**Task to carry out**
Copy exactly, please, the lines of the data from its start through the line containing "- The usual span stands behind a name".

▼▼▼

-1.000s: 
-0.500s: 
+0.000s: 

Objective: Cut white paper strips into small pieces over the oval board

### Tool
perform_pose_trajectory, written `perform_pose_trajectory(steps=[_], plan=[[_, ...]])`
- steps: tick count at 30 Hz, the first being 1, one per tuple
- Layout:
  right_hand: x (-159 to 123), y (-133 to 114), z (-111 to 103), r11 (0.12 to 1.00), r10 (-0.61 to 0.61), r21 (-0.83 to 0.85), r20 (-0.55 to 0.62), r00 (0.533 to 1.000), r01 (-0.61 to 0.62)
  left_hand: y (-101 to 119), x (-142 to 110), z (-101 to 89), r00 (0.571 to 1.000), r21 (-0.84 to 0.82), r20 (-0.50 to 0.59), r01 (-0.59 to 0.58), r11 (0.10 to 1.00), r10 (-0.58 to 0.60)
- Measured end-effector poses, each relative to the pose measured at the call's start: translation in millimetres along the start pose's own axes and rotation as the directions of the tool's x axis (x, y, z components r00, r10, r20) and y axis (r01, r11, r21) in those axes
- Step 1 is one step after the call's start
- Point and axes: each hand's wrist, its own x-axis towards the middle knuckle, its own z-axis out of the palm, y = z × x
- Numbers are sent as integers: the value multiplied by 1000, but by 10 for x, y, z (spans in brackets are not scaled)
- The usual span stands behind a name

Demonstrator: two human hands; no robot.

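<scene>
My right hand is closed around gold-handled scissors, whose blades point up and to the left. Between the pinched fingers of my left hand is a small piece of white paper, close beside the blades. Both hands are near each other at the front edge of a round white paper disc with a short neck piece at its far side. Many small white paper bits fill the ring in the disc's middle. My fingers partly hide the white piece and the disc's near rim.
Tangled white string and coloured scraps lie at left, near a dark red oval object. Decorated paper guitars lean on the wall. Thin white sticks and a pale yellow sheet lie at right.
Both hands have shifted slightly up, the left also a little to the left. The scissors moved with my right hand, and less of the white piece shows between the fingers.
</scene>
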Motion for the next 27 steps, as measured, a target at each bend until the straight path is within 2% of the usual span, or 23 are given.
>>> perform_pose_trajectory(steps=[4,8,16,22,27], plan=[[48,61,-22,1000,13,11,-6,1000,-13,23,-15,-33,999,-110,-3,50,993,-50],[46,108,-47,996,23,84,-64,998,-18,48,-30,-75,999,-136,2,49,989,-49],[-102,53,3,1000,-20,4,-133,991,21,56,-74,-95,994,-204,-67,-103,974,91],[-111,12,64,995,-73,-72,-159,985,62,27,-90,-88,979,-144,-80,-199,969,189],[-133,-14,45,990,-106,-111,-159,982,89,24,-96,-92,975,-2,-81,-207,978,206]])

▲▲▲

**Output**
-1.000s: 
-0.500s: 
+0.000s: 

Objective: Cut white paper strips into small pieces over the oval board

### Tool
perform_pose_trajectory, written `perform_pose_trajectory(steps=[_], plan=[[_, ...]])`
- steps: tick count at 30 Hz, the first being 1, one per tuple
- Layout:
  right_hand: x (-159 to 123), y (-133 to 114), z (-111 to 103), r11 (0.12 to 1.00), r10 (-0.61 to 0.61), r21 (-0.83 to 0.85), r20 (-0.55 to 0.62), r00 (0.533 to 1.000), r01 (-0.61 to 0.62)
  left_hand: y (-101 to 119), x (-142 to 110), z (-101 to 89), r00 (0.571 to 1.000), r21 (-0.84 to 0.82), r20 (-0.50 to 0.59), r01 (-0.59 to 0.58), r11 (0.10 to 1.00), r10 (-0.58 to 0.60)
- Measured end-effector poses, each relative to the pose measured at the call's start: translation in millimetres along the start pose's own axes and rotation as the directions of the tool's x axis (x, y, z components r00, r10, r20) and y axis (r01, r11, r21) in those axes
- Step 1 is one step after the call's start
- Point and axes: each hand's wrist, its own x-axis towards the middle knuckle, its own z-axis out of the palm, y = z × x
- Numbers are sent as integers: the value multiplied by 1000, but by 10 for x, y, z (spans in brackets are not scaled)
- The usual span stands behind a name

Nothing remains to be added to the output.